Background: Breast cancer remains one of the most serious and common diseases, second only to lung cancer as a leading cause of cancer death in women, accounting for 30% of new diagnoses. In particular, hormone-sensitive metastatic breast cancer and triple-negative breast cancer (TNBC) remains a therapeutic challenge. Despite aggressive therapeutic options, resistance develops in almost all patients and survival remains poor, prompting the need for novel approaches.

This project focuses on the characterization of the molecular mechanisms underlying epigenetic modifiers and in particular Histone deacetylase inhibitors (HDACi) as priming modulators of immunotherapy, mainly focusing on the diversity between TNBC and hormone responsive breast cancer.

HDACi represent a new class of anticancer agents that can affect multiple cancer pathways, including reverse hormone therapy resistance, resulting in prolonged antitumor responses in patients. In addition to their effects on tumor signaling, HDACi have immune modulatory functions, including modulation of regulatory T-cells, Foxp3 expression, changes in tumor-infiltrating lymphocyte composition and induction of PD-L1 expression. The PD-1/PD-L1 pathway is an immune checkpoint inhibitor pathway that under normal conditions down-regulates cytotoxic T-cell activity to maintain immune homeostasis. Cancer cells take advantage of this pathway to suppress immune control and inhibit the anti-tumor immune response by deactivating cytotoxic T-cells in the tumor microenvironment.

Breast cancer is considered a less immunogenic cancer compared to melanoma and lung cancer. PD-L1 expression is mainly found in TNBC, HER2+, ER- and PR- tumors. Increased PD-L1 expression correlates with higher tumor infiltrating lymphocytes and those data together correlate with better response in breast cancer patients.

PD-1/PD-L1 pathway represents one of the primary immunosuppressive drivers in multiple types of cancer. Thus, inhibiting PD-1/PD-L1 interactions may prevent T-cell suppression and reactivate immune-surveillance.
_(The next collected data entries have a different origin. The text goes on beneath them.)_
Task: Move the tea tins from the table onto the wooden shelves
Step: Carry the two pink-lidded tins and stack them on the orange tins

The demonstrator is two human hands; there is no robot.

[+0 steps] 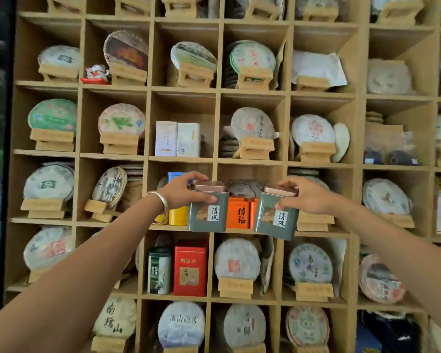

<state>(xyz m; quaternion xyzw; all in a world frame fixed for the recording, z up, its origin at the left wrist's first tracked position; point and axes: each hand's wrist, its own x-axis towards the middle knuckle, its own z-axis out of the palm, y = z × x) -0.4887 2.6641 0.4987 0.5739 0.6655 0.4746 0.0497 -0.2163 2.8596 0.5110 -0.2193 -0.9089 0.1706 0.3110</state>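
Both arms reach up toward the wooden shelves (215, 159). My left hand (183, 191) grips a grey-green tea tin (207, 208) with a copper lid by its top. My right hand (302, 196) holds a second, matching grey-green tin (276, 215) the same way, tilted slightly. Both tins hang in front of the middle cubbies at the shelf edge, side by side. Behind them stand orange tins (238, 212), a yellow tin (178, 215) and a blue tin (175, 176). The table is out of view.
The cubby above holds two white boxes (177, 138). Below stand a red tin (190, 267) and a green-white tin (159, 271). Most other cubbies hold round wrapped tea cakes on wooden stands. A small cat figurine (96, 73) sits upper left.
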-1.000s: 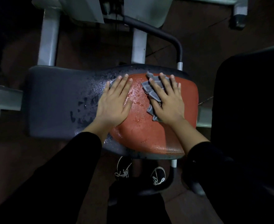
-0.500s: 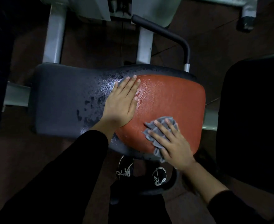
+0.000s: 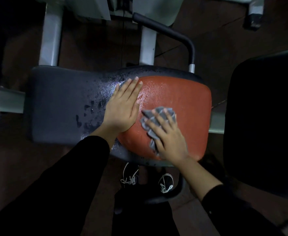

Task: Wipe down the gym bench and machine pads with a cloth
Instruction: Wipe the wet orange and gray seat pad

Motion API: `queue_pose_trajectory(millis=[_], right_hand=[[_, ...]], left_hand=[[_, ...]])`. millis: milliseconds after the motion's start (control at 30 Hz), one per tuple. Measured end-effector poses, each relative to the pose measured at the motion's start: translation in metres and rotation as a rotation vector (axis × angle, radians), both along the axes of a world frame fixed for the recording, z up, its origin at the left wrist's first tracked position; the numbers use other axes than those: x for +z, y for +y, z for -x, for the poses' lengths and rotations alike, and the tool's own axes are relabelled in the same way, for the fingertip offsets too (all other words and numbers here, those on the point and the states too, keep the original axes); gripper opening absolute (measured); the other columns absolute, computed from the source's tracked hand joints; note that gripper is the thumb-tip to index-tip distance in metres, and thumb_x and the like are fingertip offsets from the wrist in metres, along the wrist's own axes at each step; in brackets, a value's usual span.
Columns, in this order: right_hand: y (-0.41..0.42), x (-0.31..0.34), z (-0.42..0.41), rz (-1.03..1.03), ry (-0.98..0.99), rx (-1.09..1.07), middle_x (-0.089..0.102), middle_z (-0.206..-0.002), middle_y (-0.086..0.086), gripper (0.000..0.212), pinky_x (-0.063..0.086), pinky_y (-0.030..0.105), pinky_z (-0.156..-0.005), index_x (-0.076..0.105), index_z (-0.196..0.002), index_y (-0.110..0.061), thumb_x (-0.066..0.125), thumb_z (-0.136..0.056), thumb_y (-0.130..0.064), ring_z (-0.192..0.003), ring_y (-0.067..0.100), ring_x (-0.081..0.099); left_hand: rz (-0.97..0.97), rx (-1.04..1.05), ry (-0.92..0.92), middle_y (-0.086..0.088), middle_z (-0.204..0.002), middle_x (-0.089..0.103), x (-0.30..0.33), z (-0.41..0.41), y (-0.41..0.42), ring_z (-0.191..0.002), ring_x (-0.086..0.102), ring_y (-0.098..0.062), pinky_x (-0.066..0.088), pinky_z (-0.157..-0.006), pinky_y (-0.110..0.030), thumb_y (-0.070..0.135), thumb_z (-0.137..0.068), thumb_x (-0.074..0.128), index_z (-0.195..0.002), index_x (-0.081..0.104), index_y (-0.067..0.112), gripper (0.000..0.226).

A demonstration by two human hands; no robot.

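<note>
on the red pad [image 3: 182, 96], right hand [image 3: 169, 135] presses cloth [image 3: 154, 120] flat.

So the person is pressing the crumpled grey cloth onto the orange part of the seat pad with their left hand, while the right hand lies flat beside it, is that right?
Not quite: the hands are swapped. The head view shows the right hand pressing the crumpled grey cloth onto the orange part of the seat pad, while the left hand lies flat beside it.
</note>
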State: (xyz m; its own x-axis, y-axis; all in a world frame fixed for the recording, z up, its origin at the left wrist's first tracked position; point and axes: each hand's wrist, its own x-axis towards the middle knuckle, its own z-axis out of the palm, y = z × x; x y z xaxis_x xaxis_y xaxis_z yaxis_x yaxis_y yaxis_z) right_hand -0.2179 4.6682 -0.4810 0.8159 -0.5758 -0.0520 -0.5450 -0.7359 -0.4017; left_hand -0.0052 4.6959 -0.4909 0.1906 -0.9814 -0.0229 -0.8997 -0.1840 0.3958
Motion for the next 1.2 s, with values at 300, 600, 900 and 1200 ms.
queue_pose_trajectory(millis=[300, 600, 900, 1200], right_hand=[[-0.034, -0.004, 0.069, -0.045, 0.032, -0.091, 0.032, -0.154, 0.001, 0.053, 0.027, 0.06, -0.111, 0.036, -0.145, -0.03, 0.042, -0.093, -0.024, -0.146, 0.03, 0.016], [0.009, 0.0, -0.003, -0.032, -0.035, -0.036, 0.035, -0.153, 0.003, 0.049, 0.016, 0.053, -0.117, 0.042, -0.143, -0.025, 0.042, -0.094, -0.031, -0.145, 0.033, 0.018], [-0.023, -0.008, 0.091, 0.065, 0.076, 0.031, 0.033, -0.153, 0.003, 0.051, 0.022, 0.052, -0.116, 0.033, -0.145, -0.028, 0.041, -0.094, -0.028, -0.145, 0.029, 0.019], [0.007, 0.007, -0.038, -0.003, -0.045, -0.247, 0.032, -0.154, 0.003, 0.048, -0.006, 0.033, -0.118, 0.043, -0.143, -0.024, 0.039, -0.096, -0.033, -0.146, 0.029, 0.017]], left_hand=[[-0.006, 0.006, 0.006, -0.002, -0.159, 0.024, 0.001, 0.0, -0.001, -0.148, 0.016, -0.019, 0.006, -0.122, -0.039, 0.029, -0.1, 0.027, -0.152, 0.028, 0.013, 0.054], [0.003, -0.002, 0.013, -0.003, -0.158, 0.027, 0.0, -0.001, -0.001, -0.147, 0.02, -0.02, 0.009, -0.121, -0.041, 0.028, -0.099, 0.029, -0.151, 0.03, 0.012, 0.054], [0.014, 0.007, 0.026, -0.003, -0.158, 0.025, 0.0, 0.0, -0.001, -0.147, 0.017, -0.02, 0.005, -0.121, -0.036, 0.028, -0.1, 0.029, -0.151, 0.03, 0.012, 0.053], [0.033, -0.032, 0.188, -0.005, -0.157, 0.027, 0.002, -0.01, 0.004, -0.148, 0.017, -0.02, 0.002, -0.121, -0.039, 0.028, -0.101, 0.028, -0.149, 0.033, 0.011, 0.051]])
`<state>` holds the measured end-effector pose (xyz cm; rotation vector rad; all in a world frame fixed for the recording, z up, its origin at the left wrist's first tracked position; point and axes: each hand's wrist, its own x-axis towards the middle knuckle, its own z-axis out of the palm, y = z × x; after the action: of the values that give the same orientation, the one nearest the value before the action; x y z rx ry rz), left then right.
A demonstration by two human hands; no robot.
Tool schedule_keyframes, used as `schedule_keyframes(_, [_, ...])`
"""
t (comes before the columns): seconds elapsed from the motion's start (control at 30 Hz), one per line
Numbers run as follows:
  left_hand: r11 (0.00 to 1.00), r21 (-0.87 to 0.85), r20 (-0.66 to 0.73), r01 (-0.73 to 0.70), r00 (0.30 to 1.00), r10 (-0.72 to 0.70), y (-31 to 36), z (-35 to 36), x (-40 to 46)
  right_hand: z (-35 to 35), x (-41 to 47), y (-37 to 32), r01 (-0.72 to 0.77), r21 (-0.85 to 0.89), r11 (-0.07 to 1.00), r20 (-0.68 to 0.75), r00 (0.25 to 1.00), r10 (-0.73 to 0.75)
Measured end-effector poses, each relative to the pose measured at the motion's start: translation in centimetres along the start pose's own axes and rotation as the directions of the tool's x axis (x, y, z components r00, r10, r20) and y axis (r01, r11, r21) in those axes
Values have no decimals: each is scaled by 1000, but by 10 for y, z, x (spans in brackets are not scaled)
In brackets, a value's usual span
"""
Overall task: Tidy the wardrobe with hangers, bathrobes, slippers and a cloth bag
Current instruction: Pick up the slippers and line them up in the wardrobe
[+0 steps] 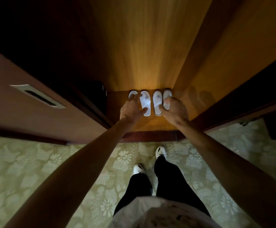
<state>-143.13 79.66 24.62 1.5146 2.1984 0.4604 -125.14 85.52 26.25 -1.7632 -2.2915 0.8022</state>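
Nearest, a pale shirt hem [158,211] over black trousers. The left hand [130,107], fingers spread, rests on the outer left slipper [132,93], hiding most of it; the right hand [175,109] likewise covers the far-right slipper [167,94]. Four white slippers line the wardrobe floor [150,124], the middle two [145,102] fully visible. A dark object [91,91] at left is unclear.

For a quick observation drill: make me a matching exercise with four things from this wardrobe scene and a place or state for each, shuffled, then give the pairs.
Things:
1. left hand
2. right hand
3. two middle slippers
4. person's white shoes

Places or states:
A. on the patterned carpet
B. on the rightmost slipper
C. on the leftmost slipper
D. side by side, between the hands

Pairs: 1-C, 2-B, 3-D, 4-A
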Motion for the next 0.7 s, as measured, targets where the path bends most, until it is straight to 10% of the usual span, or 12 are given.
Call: schedule_keyframes(0.7, [923,382,-264,-50,951,161,-6,-226,-138,-62,-119,-171,350,-26,936,59,936,-348])
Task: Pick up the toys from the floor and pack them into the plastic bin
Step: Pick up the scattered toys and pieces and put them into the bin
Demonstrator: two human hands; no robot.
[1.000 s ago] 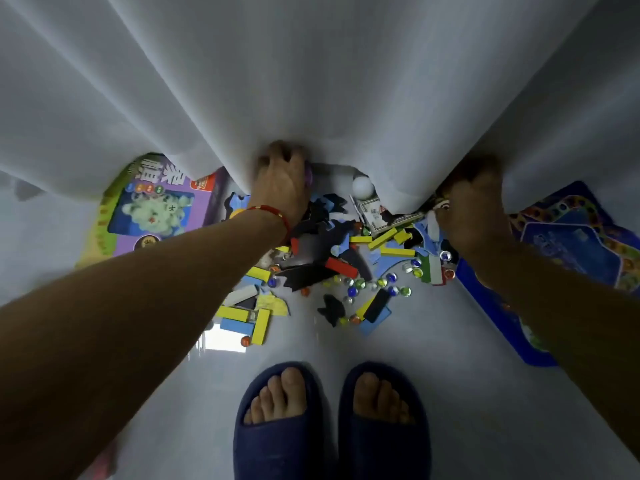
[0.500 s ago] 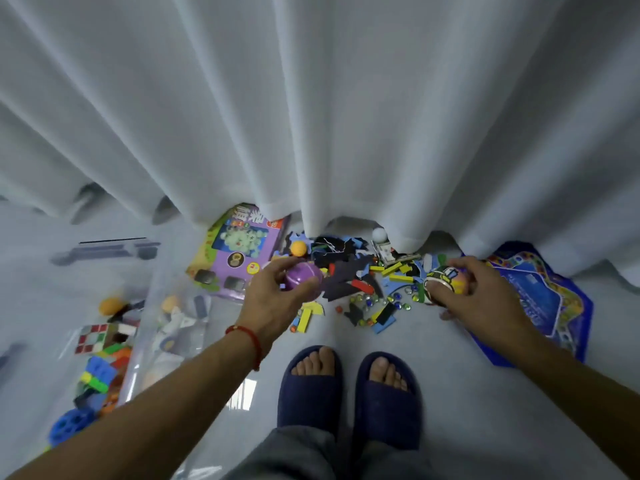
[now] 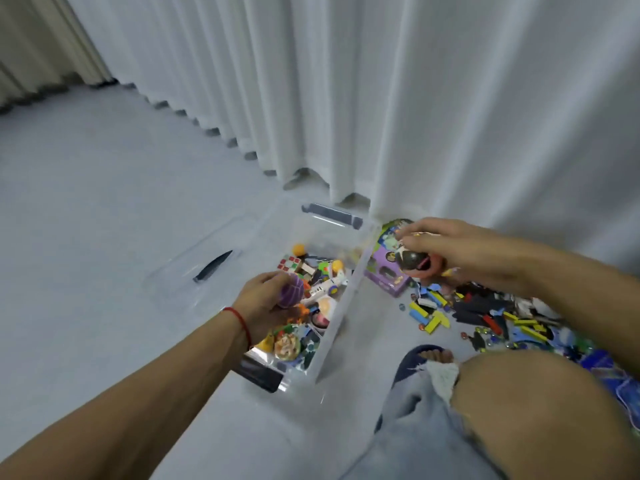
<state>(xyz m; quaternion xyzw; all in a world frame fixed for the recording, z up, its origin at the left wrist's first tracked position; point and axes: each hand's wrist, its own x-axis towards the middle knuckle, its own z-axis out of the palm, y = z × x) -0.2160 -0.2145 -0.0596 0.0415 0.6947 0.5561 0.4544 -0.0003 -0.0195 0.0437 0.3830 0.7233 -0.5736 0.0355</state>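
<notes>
Left hand (image 3: 263, 303) grips a purple ridged ball (image 3: 292, 295), fingers curled round it, held over the open clear plastic bin (image 3: 337, 323). Red string bracelet (image 3: 239, 320) on that wrist. Right hand (image 3: 460, 252) holds a dark round toy (image 3: 412, 259), fingers curled over its top; toy blurred, something pink just beside it in the same grip, cannot tell what. Right hand is above the floor just right of the bin's far corner, over a purple game box (image 3: 386, 275).

Bin sits on the grey floor (image 3: 104, 237), already part full: a cube puzzle (image 3: 289, 263), an orange ball (image 3: 298, 250), a white toy plane (image 3: 327, 287), mixed small figures and blocks. Dark latch handles at near and far ends of the bin. Clear lid (image 3: 204, 268) lies flat on the floor left of the bin.

Right of the bin, a loose pile of toys on the floor (image 3: 485, 313): yellow, blue, red and black flat blocks, glass marbles scattered among them. Blue game board (image 3: 623, 382) at the right edge, partly hidden by a knee (image 3: 540, 410). One foot in a dark blue slipper (image 3: 419, 358) near the bin's near corner. White curtain (image 3: 381, 98) hangs behind, hem touching the floor.
</notes>
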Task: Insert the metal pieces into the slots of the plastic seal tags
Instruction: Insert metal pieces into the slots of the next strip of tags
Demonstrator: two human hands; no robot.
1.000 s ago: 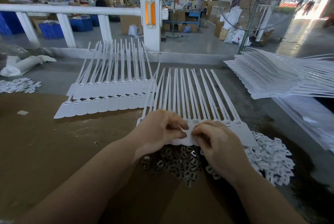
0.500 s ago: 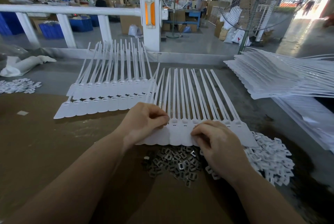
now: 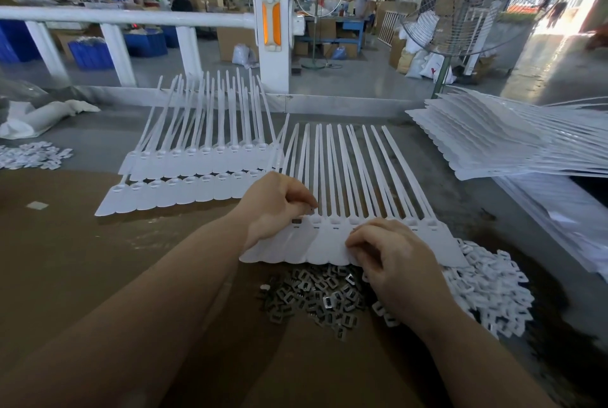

Methods and Results: Evaluating PD-L1 basal expression in a different set of human and mouse breast cancer cell lines by Western blotting and real-time PCR, we found TNBC and HER2+ cells express the highest PD-L1 levels. Testing different epigenetic modifiers, we found that HDACi were able to up-regulate PD-L1 mRNA and protein expression in a time-dependent manner up to 72 hours in the TNBC MDA-MB231 cells. Co-culturing tumor cells with human peripheral blood mononuclear cell (PBMCs), we performed comprehensive flow cytometric immunophenotyping to define the role of epigenetic priming in promoting immune cell activation. We found that HDACi upregulate PD-L1 and HLA-DR expression on MDA-MB231 tumor cells independently from PBMCs presence. Opposite effects were observed with hormone responsive ER+ MCF-7 cells, where PD-L1 was not significantly increased and HLA-DR was down-regulated upon HDACi treatment. These effects were associated with reduced Foxp3 expression on CD4+ Tregs in vitro after HDACi treatment. Importantly, HDACi significantly enhanced the in vivo response to PD-1 and CTLA-4 blockade in the triple-negative 4T1 breast cancer mouse model. This was associated with increased tumor infiltrating T cells, increased survival, and tumor growth inhibition in vivo.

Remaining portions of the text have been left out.